アスペルガー障害の根本症状を説明する『共感―システム化理論(empathizing-systemizing theory)』
特定の行動パターンの固執性(こだわり行動)は、『臨機応変な対応ができない・相手や状況に合わせて協調できない・他人にまでマイルールを押し付けてトラブルになる・奇異さや違和感などを持たれやすい・地位や影響力を持つと他人に自分のやり方を強制したり監視したりしやすい』などのデメリットが当然ある。だが、それだけではなく『単調なルーチンワークに適応しやすい・決まった規則や秩序に従った定型業務が得意である・飽きずに一つの事柄を突き詰めて究められる』などのメリットになることも少なからずある。

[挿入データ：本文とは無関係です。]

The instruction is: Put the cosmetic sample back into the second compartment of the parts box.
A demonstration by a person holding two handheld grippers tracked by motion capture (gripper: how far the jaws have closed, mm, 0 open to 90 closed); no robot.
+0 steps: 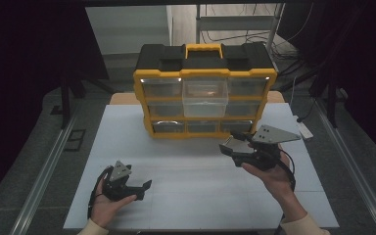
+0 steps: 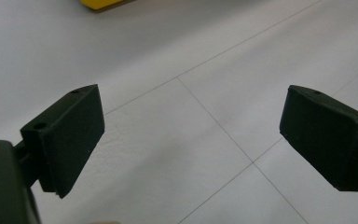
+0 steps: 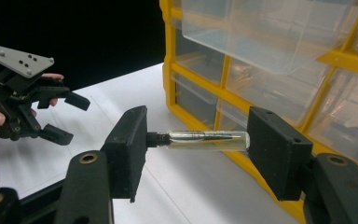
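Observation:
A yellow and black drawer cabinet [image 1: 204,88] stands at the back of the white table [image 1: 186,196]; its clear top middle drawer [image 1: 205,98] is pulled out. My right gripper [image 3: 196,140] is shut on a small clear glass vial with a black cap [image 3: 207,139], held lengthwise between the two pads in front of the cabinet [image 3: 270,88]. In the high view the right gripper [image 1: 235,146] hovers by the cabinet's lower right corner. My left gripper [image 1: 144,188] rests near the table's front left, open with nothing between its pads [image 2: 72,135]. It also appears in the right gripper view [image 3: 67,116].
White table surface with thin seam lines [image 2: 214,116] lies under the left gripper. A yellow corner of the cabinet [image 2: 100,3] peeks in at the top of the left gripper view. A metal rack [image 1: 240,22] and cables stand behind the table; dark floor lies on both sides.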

アスペルガー障害の『こだわり行動』と『興味関心の狭さ』2:強迫性障害との違い
特定の分野・対象だけに非常に強くて深い興味関心を持つという『興味関心の狭さ』にもメリットとデメリットがある。デメリットは『他者とのコミュニケーションに興味を持てない・社会性や協調性が低下する・生活や社会適応のために必要なバランス感覚がなくなる』などである。メリットとしては『他人や周囲に惑わされずに特定分野に熱中して没頭できる・専門家に相当するような特定分野の知識情報を得られることがある・物事や概念の分類整理が的確である』などが上げられる。
アスペルガー障害の人は、特に複雑な物事を一定のルールや秩序に従って整理し理解するという『システム化の能力』に優れていることが多く、社会的な活動や対人的な意思疎通(コミュニケーション)が苦手な代わりに、『コンピューター・エンジニアリング・法律・数学・科学(広義のサイエンス)・会計・建築・音楽・空間デザイン』などの分野で活躍できる適性・資質・集中力に恵まれていることも少なくないのである。